■ **What you will do**: If a line holds the word "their", copy it from the entries.
________________________
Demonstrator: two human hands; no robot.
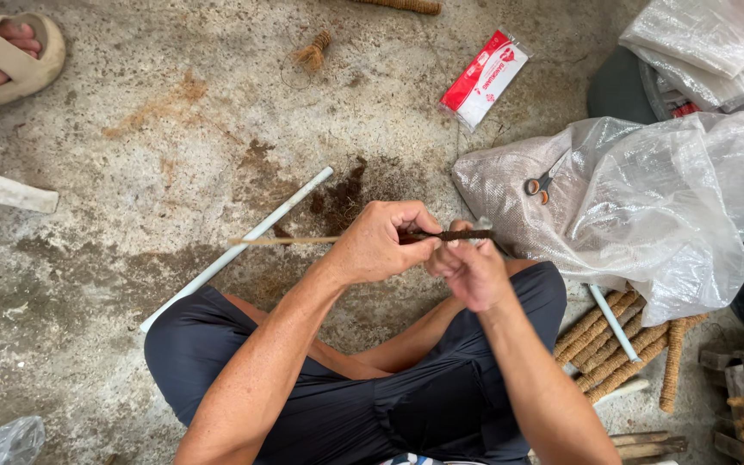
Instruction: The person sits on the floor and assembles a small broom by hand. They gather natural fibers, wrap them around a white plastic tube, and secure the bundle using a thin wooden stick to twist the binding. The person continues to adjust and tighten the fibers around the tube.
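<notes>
So the concrete floor (131, 172) is taking up most of the view, rough and stained, with a dark crumbly patch of fibre bits (342, 198) lying just beyond the hands. The person is sitting cross-legged on it in dark shorts (441, 405).

Over on the right a big clear plastic bag (647, 207) is slumping on the floor, and a pair of scissors with orange handles (544, 182) is resting on top of it. Below the bag a bundle of fibre-wrapped sticks (604, 340) is lying side by side, with a white rod poking out between them.

A long white pipe (243, 245) is running diagonally across the floor, passing under the left forearm. Further up there's a red and white packet (484, 79), and a small tuft of fibre (313, 53) sitting near the top. Someone else's foot in a beige sandal (6, 56) is showing in the top left corner.

Now the hands: the left hand (376, 245) is holding a thin stick (286, 241) level in front of the knees, its grip clamped around the middle. The right hand (471, 271) is pinching the dark fibre-covered end of it (462, 234), fingers pressed together on it, right beside the left thumb.
</notes>
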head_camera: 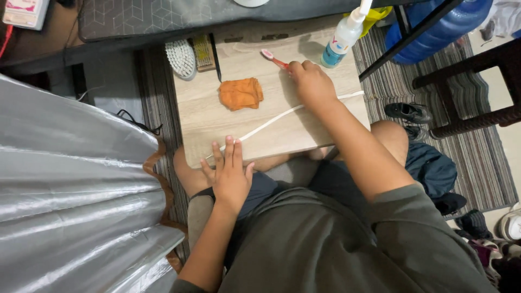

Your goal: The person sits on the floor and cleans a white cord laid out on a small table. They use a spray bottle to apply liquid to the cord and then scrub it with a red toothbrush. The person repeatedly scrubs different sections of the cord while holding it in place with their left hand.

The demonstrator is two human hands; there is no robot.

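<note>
A pale wooden board [206,122] rests across my lap. A long white shoelace [271,120] lies stretched across it from lower left to right edge. My left hand [230,171] lies flat with fingers apart, its fingertips pressing the lace's near end at the board's front edge. My right hand [312,84] is closed around a red-handled toothbrush [273,59], whose pinkish head points up-left, just above the lace. A crumpled orange cloth [241,93] sits in the board's middle.
A spray bottle [342,38] with blue liquid stands at the board's far right corner. A white bristle brush [181,58], a small tan brush [204,52] and a dark stick lie at the far left. Silver fabric [70,190] fills the left; a black shoe [407,112] and striped rug [472,163] lie on the right.
</note>
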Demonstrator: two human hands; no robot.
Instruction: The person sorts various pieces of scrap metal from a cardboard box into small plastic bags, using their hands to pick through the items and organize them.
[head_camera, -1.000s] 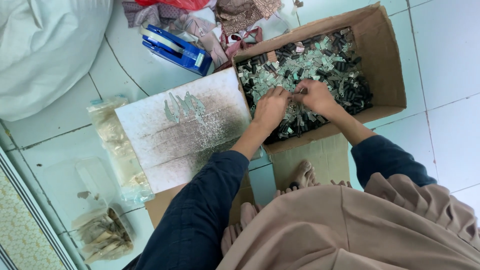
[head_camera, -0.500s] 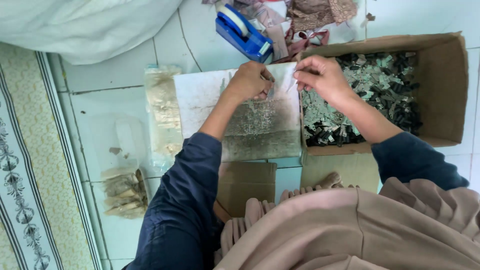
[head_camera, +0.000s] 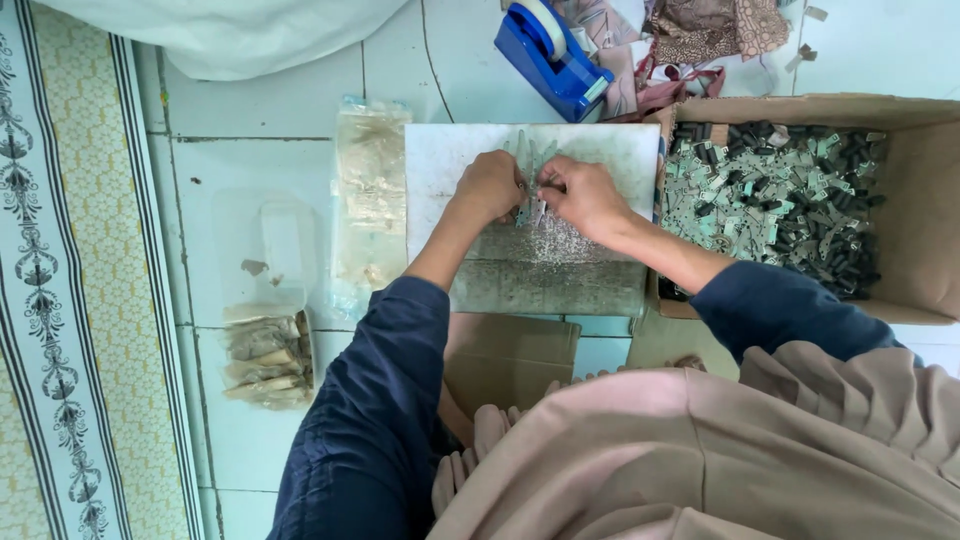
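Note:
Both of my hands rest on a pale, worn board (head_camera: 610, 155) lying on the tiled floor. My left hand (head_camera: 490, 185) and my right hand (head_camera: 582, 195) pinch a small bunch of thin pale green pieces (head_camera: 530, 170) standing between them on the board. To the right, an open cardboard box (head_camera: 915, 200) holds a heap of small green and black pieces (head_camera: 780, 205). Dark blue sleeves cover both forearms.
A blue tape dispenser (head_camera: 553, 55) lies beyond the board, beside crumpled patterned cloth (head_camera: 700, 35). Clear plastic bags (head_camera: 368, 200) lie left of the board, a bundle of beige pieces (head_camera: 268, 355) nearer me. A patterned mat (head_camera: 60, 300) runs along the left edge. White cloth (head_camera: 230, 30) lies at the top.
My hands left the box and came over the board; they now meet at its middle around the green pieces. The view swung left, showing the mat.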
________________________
■ **Final answer**:
Your goal: The person sits on the floor and cleans a white cord laid out on a small table. They use a spray bottle to apply liquid to the cord and then scrub it with a red toothbrush. The person repeatedly scrubs different sections of the cord while holding it in place with their left hand.
Instruction: The person sorts various pieces of scrap metal from a cardboard box into small plastic bags, using their hands to pick through the items and organize them.

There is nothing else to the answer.